1) There's no need to resort to using Matlab, simple trigonometric
identities will suffice.

For a multiplier type frequency doubler with small modulation index FM:
fc(t) = (1- 0.5*beta*beta)*coswct - 0.5*beta[cos ((wm-wc)t) - cos
((wc+wm)t)]

fc(t)*fc(t) = (1- 0.5*beta*beta)*coswct*(1- 0.5*beta*beta)*coswct - (1-
0.5*beta*beta)*coswct*0.5*beta[cos ((wm-wc)t) - cos ((wc+wm)t)]  +
0.5*beta[cos ((wm-wc)t) - cos ((wc+wm)t)] *0.5*beta[cos ((wm - wc)t) -
cos ((wc + wm)t)]

fc(t)*fc(t) = (1- 0.5*beta*beta)*(1- 0.5*beta*beta)*[0.5*(1 + cos(2wct)]
+ (1- 0.5*beta*beta)*0.5*beta*[0.5*[cos((wm-2wc)t) + cos((2wc+wm)t)]]
+ 0.25*beta*beta*[0.5*(1 + cos(2*(wm-wc)t)) + 0.5*(1 + cos(2*(wm +
wc)t)) + (cos ((2wc)t) + cos ((2wm)t)]

fc(t) = (0.5 - 0.25*beta^2  + 0.125*beta^4) +
(0.5 - 0.25*beta^2 + 0.125*beta^4) cos(2wct) +
(0.25*beta - 0.125*beta^3 )* cos((2wc-wm)t) +
(0.25*beta - 0.125*beta^3 )* cos((2wc+wm)t) +
(0.125*beta^2)*cos(2*(wm-wc)t) +
(0.125*beta^2)*cos(2*(wm + wc)t)

When beta <<1, the AC components can be approximated by

0.5*cos((2wc)t) +
0.25*beta*cos((2wc - wm)t) +
0.25*beta*cos((2wc + wm)t)

Thus the ratio of the sideband components to the carrier has increased
by 6 dB at the output of the frequency doubler.

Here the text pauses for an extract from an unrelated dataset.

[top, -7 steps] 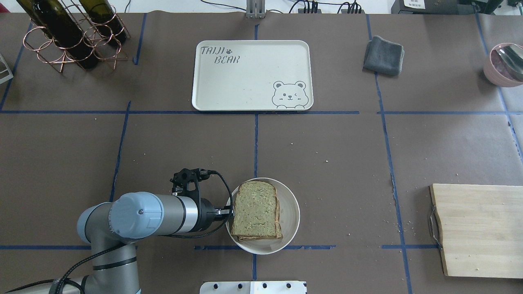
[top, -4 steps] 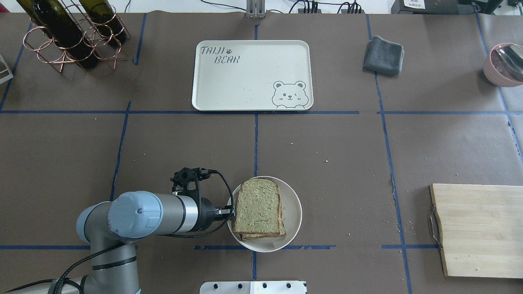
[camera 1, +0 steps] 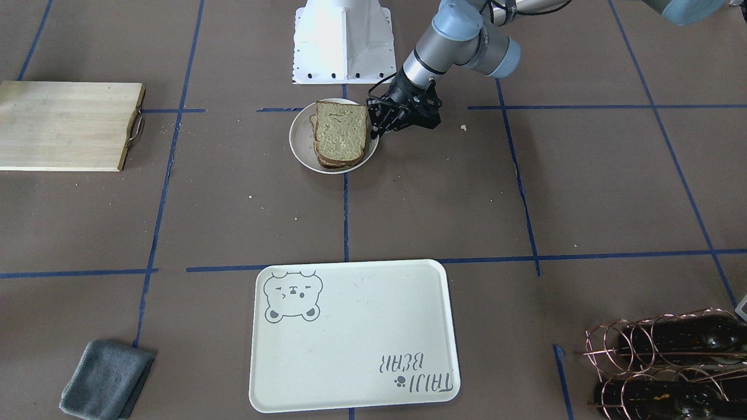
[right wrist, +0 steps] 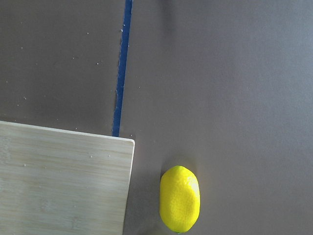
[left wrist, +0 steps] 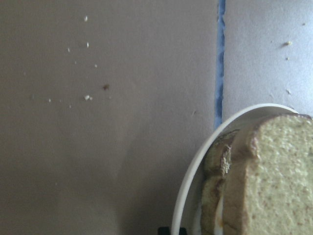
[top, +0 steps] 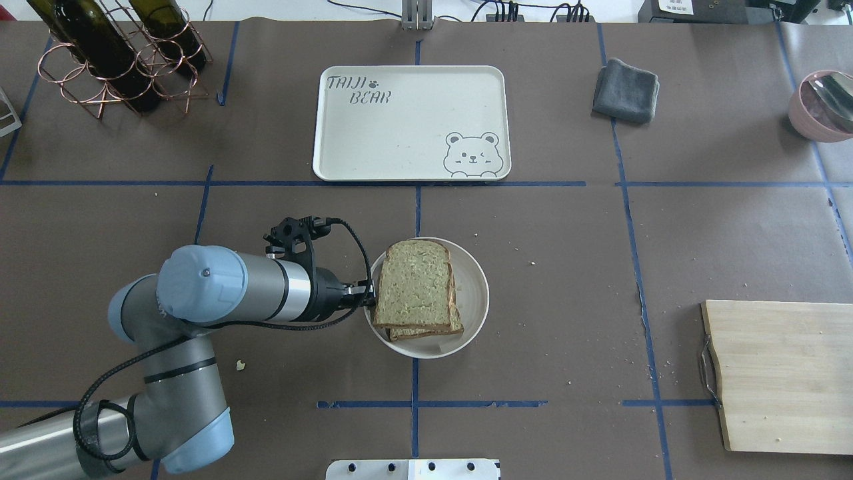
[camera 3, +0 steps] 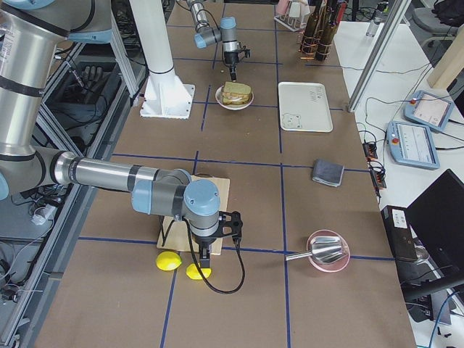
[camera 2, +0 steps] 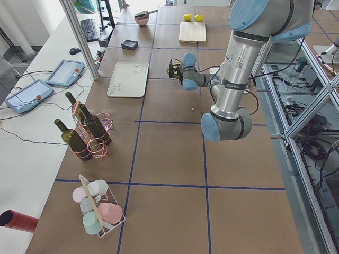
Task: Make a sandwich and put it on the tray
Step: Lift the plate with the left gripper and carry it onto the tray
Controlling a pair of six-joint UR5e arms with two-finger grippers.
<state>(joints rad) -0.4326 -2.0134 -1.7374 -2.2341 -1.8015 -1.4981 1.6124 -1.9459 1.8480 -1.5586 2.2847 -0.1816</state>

It is perhaps even simpler to use the complex exponential representation
of the signal (this is especially true for multiplication by N) as
exponentiation is an easier operation (by hand at least) than complex
trigonometric identities.

fc(t) = Re[exp(jwct)*(1+ 0.5*beta*{exp(jwmt) - exp(-jwmt)})]

fc(t)^N = Re[exp(jNwct)*(1+0.5*beta*{exp(jwmt) - exp(-jwmt)})^N)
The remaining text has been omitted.